Si autrefois, la patrie des samouraïs et des sushi (bonjour les clichés) séduisait principalement les joueurs en fin de carrière ou les jeunes en recherche de temps de jeu, le vent du Pacifique apporte désormais sur les plages de Kamakura et d’ailleurs des talents reconnus et pas encore trentenaires à l’instar de Richard Kahui et Lelia Masaga (Honda Heat en 2ème division japonaise).

Les raisons de cette évolution n’ont rien d’extraordinaires : la bonne santé du rugby nippon et sa lente mais bonne progression, la proximité par rapport à la mère patrie, les facilités administratives en ce qui concerne le visa.

Le fait que la Super League se déroule sur une courte période (3 mois) pèse énormément dans la balance car cela signifie un moindre impact sur la condition physique des joueurs, et ce bien que les entraînements soient réputés pour leur dureté.

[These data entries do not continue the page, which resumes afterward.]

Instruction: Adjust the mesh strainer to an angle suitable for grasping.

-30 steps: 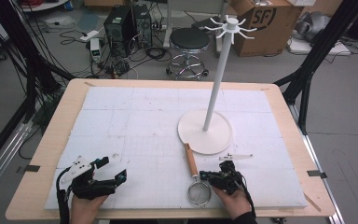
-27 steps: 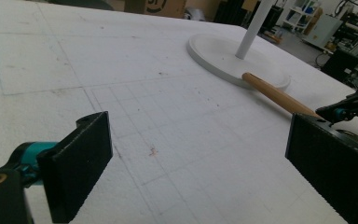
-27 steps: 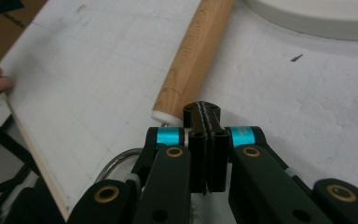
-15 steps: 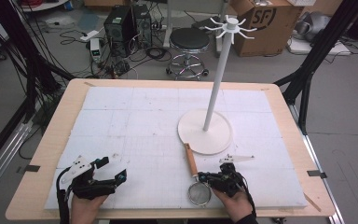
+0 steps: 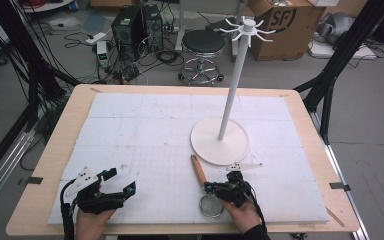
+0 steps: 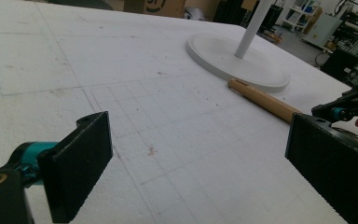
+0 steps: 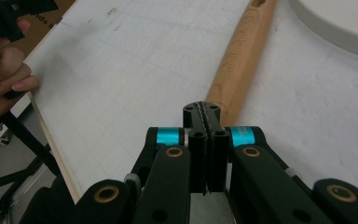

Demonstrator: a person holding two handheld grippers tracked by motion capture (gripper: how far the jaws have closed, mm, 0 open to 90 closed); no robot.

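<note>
Wooden table (image 5: pixel 65 150) under a white foam sheet (image 5: pixel 145 130)
On the sheet: white pole stand's round base (image 5: pixel 220 142), wooden-handled wire strainer (image 5: pixel 205 187).

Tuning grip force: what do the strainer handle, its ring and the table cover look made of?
Strainer handle: looks like unvarnished light wood, tan and matte with faint grain. Ring: probably bare metal with fine mesh, grey and slightly shiny; too small to confirm. Table cover: seemingly white foam board, matte, pitted texture with seams between panels.

The right gripper (image 7: pixel 207 112) hides where the wooden handle (image 7: pixel 240 58) meets the strainer's mesh (image 5: pixel 211 206).
</note>
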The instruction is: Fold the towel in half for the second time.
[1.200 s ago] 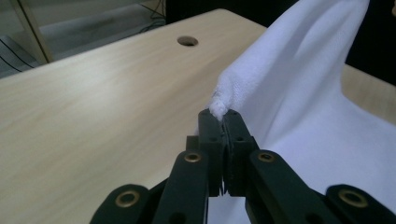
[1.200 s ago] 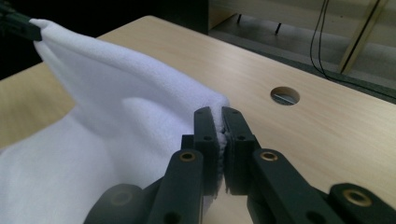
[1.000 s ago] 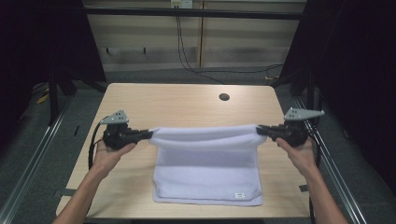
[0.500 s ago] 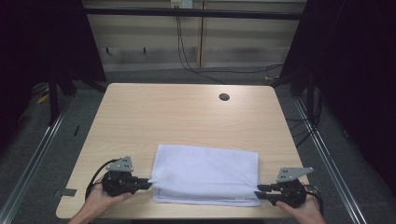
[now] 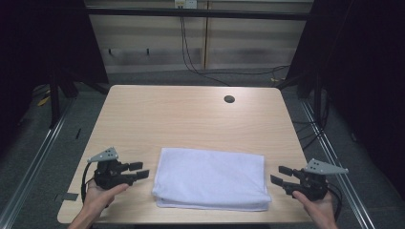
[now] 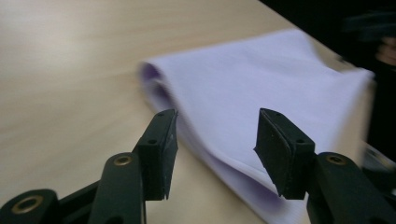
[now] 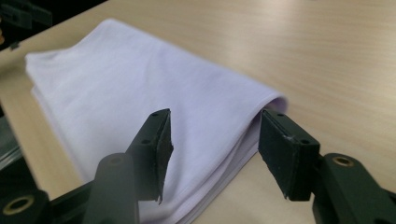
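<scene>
Folded white towel lay flat on table; left gripper and right gripper flanked it, jaws wide, holding nothing.

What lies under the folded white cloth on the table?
The folded cloth rests directly on the wooden table. At its edges you can see stacked layers of the same cloth. Whatever might sit beneath its middle is covered, though it lies flat with no bulge.

Tool jaws apart, folded towel ahead.
</scene>
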The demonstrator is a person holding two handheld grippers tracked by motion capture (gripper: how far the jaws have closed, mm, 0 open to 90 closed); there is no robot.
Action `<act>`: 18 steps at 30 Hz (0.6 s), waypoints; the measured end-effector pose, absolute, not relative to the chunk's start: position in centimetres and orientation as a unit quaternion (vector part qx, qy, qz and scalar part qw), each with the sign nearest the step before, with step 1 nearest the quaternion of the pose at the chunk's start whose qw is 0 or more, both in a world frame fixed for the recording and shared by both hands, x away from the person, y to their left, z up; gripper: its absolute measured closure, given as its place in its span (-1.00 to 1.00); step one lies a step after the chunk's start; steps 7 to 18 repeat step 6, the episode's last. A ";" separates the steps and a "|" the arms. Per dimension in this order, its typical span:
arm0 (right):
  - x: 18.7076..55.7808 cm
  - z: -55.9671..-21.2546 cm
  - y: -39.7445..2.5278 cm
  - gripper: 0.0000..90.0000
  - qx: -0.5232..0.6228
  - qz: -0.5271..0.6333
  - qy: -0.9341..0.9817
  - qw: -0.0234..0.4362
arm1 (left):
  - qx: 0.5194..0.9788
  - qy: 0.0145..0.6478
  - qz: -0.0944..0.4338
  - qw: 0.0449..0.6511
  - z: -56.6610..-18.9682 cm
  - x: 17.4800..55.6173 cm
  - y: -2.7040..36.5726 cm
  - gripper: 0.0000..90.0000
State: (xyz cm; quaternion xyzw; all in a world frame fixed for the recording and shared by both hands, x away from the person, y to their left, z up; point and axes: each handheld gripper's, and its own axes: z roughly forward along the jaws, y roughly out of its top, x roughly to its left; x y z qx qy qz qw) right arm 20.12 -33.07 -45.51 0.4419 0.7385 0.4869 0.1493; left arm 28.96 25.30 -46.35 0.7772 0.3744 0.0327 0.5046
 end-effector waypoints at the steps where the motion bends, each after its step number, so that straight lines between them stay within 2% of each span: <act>1: 20.5 -45.5 -33.3 -0.10 0.446 0.492 0.731 0.154 | 0.773 0.381 0.036 0.506 -46.5 29.2 25.4 0.05; 3: 20.9 -45.7 -33.7 -0.25 0.468 0.499 0.705 0.184 | 0.778 0.387 0.046 0.492 -47.1 29.4 25.5 0.02; 6: 20.6 -46.8 -34.0 -0.36 0.488 0.485 0.702 0.185 | 0.807 0.373 0.062 0.453 -47.5 29.1 24.7 -0.10; 18: 20.6 -46.8 -34.0 -0.36 0.488 0.485 0.702 0.185 | 0.807 0.373 0.062 0.453 -47.5 29.1 24.7 -0.10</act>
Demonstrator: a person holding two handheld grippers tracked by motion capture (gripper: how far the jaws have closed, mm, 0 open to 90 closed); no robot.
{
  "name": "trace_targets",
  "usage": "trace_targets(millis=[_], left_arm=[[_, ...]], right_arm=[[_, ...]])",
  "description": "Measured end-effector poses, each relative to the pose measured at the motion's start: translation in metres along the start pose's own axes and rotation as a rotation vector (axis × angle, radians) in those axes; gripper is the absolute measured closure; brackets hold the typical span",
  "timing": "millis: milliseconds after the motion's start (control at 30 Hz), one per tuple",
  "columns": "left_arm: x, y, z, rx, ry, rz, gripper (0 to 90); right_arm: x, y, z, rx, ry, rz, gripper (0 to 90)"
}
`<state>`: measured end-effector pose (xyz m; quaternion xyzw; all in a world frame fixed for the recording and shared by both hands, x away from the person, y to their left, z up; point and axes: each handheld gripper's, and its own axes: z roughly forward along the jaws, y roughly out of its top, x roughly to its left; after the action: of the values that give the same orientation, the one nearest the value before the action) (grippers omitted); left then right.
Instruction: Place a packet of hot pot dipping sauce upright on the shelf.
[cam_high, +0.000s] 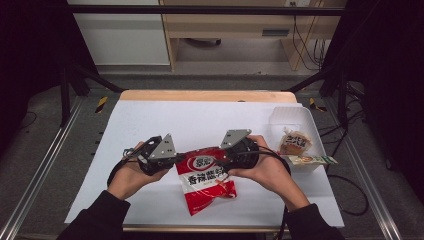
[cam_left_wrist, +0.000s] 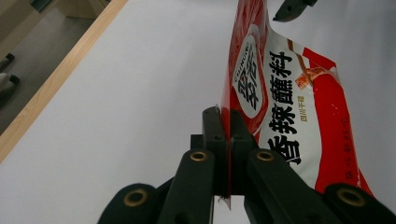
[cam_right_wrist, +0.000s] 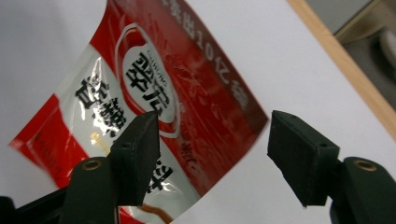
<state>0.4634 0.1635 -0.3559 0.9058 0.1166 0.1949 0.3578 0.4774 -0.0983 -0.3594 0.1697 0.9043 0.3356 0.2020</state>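
A red and white snack packet (cam_high: 207, 182) with black lettering hangs between my two grippers above the white table sheet (cam_high: 150, 120). My left gripper (cam_high: 177, 160) is shut on the packet's upper left edge. In the left gripper view the jaws (cam_left_wrist: 224, 140) pinch the thin red edge of the packet (cam_left_wrist: 280, 102), which stands edge-on. My right gripper (cam_high: 225, 161) sits at the packet's upper right with its jaws open. In the right gripper view the gripper (cam_right_wrist: 217, 154) frames the packet's (cam_right_wrist: 187, 93) red corner, which lies just beyond the pads without touching them.
A white tray (cam_high: 300, 117) stands at the table's right side with a small snack bag (cam_high: 295, 142) in it. Another packet (cam_high: 312, 160) lies across the tray's near rim. The table's wooden far edge (cam_high: 205, 95) runs behind the sheet.
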Motion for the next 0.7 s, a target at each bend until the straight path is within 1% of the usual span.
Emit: trace_targets(millis=[67,100,167,200,233,267,300,333,433,567,633,667,700], left_arm=[[0.000,0.002,-0.001,-0.001,-0.001,0.005,90.0],[0.000,0.003,-0.002,-0.002,-0.002,0.009,90.0],[-0.001,0.004,-0.002,-0.004,-0.003,0.012,90.0],[-0.001,0.004,-0.003,-0.007,-0.006,0.013,90.0],[-0.001,0.004,-0.003,-0.007,-0.006,0.013,90.0],[-0.001,0.005,-0.004,-0.009,-0.007,0.016,90.0],[-0.002,0.005,-0.004,-0.012,-0.009,0.014,90.0],[-0.002,0.005,-0.004,-0.012,-0.009,0.014,90.0],[-0.002,0.007,-0.006,-0.016,-0.013,0.019,90.0],[-0.002,0.008,-0.007,-0.017,-0.016,0.023,90.0],[-0.002,0.008,-0.008,-0.021,-0.017,0.016,90.0],[-0.001,0.008,-0.008,-0.023,-0.017,0.014,90.0],[-0.001,0.008,-0.008,-0.023,-0.017,0.014,90.0]], right_arm=[[-0.001,0.002,0.000,0.019,0.027,-0.006,38.1],[-0.001,0.003,0.000,0.016,0.035,-0.008,42.4],[-0.002,0.006,-0.002,0.022,0.049,-0.017,47.6],[-0.003,0.007,-0.003,0.027,0.054,-0.028,53.0],[-0.003,0.007,-0.003,0.027,0.054,-0.028,53.0],[-0.003,0.009,-0.003,0.035,0.068,-0.038,57.9],[-0.003,0.009,-0.004,0.037,0.072,-0.039,61.6],[-0.003,0.009,-0.004,0.037,0.072,-0.039,61.6],[-0.001,0.013,-0.004,0.048,0.095,-0.062,70.0],[0.000,0.017,-0.005,0.061,0.112,-0.072,76.7],[0.001,0.019,-0.006,0.073,0.116,-0.079,81.2],[0.001,0.020,-0.006,0.082,0.123,-0.091,84.3],[0.001,0.020,-0.006,0.082,0.123,-0.091,84.3]])
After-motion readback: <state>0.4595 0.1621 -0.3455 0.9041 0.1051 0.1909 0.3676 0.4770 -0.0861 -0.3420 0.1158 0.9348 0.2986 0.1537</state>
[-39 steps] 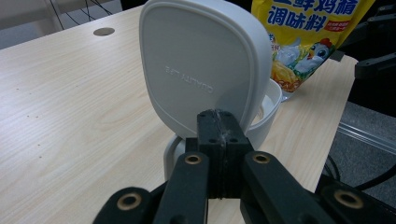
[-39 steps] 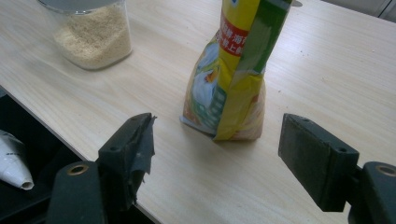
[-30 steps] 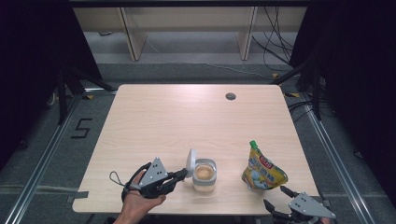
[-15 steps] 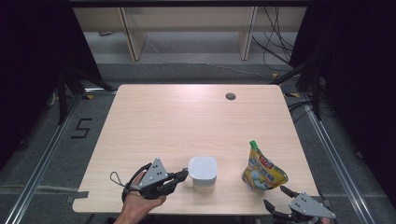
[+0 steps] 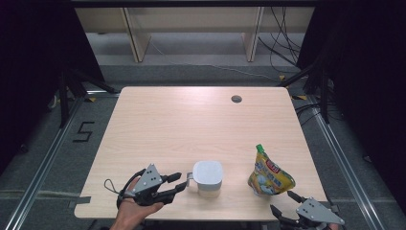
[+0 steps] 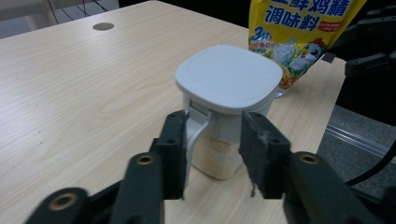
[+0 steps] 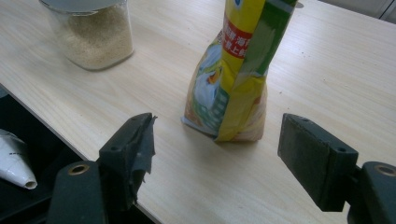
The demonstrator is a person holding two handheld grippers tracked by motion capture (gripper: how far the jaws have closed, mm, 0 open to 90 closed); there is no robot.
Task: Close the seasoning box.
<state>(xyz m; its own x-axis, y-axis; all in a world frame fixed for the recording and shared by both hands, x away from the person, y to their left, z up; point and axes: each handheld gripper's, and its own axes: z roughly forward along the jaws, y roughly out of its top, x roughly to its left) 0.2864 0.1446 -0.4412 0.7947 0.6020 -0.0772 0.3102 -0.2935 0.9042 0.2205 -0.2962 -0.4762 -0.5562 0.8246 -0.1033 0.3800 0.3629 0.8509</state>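
Note:
A clear jar [image 5: 208, 177] of pale granules stands near the table's front edge, its white lid flat on top. My left gripper [image 5: 178, 182] is just left of it and open. In the left gripper view the jar [image 6: 226, 93] is right ahead, and the gripper [image 6: 212, 154] has one jaw on each side of the lid's hinge tab. A yellow seasoning pouch [image 5: 268, 175] stands upright to the jar's right. Off the front right corner my right gripper [image 5: 282, 203] is open. In the right gripper view it [image 7: 219, 140] points at the pouch [image 7: 233, 79], a short way from it, with the jar [image 7: 91, 32] farther off.
The wooden table [image 5: 191, 124] has a round cable hole [image 5: 236, 99] at the back right. Pale shelving [image 5: 191, 28] stands on the floor beyond it. A white pointed object [image 7: 14, 163] lies below the table edge in the right gripper view.
One second ago the jar's lid stood up open on its hinge; it has dropped shut and stays flat. Both grippers have hardly moved.

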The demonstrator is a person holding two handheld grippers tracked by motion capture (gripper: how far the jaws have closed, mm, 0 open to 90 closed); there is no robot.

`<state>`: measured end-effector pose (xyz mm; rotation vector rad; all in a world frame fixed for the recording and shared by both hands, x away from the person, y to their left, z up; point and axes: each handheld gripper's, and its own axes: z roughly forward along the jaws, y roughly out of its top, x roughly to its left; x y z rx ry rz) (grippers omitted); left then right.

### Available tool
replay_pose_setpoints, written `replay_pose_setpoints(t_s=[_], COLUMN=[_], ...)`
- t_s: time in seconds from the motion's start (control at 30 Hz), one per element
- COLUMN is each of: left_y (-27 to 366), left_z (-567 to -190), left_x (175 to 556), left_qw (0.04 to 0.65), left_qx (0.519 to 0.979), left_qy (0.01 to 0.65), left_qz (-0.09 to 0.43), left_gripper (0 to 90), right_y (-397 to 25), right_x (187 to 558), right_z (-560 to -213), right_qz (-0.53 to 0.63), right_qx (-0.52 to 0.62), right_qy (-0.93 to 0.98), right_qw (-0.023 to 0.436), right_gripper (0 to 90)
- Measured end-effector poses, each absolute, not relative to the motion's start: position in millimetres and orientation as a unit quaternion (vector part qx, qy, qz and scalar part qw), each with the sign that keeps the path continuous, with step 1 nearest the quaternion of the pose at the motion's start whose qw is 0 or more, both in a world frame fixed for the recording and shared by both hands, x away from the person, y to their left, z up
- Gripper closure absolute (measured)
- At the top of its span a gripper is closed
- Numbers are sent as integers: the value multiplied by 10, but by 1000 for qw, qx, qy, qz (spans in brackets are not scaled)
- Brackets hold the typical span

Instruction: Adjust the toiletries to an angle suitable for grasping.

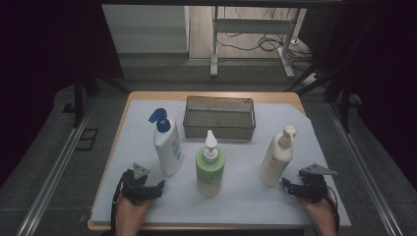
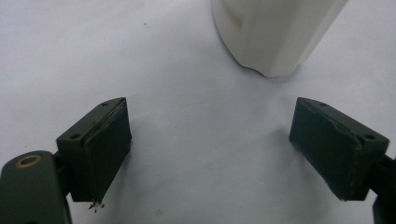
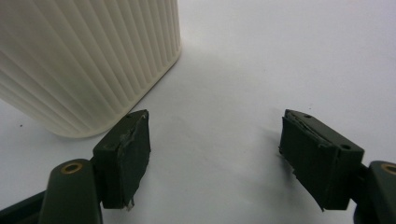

Bien évidement l’aspect lucratif liés aux contrats restent l’un des principaux éléments pris en compte dans ces choix de carrière. Ainsi un jeune All Black peut espérer gagner trois fois plus au Japon qu’en Nouvelle-Zélande, reporte The New-Zealand Herald.

Ce qui n’est pas sans rappeler le cas de Sonny Bill Williams. Mais lui comme Ma’a Nonu, Brad Thorn et autres Jerome Kaino, ont en quelque sorte servi d’éclaireurs pour la jeune génération.

Ce dernier a d’ailleurs été un des premiers grands noms du rugby néo-zélandais à partir pour le Japon après la Coupe du monde. Avec ces nouvelles signatures, le total des Blacks tentés par l’aventure japonaise après le titre en 2011 s’élève à 12, contre seulement 5 vers l’Europe.

Tout porte à croire que cette tendance va aller en s’accentuant dans les années à venir.

Car si jouer à l’étranger représentait un frein dans la quête du maillot noir flanqué de la fougère, c’est de moins en moins le cas aujourd’hui même si le boss des Blacks, Steve Hansen, n’apprécie pas toujours la démarche.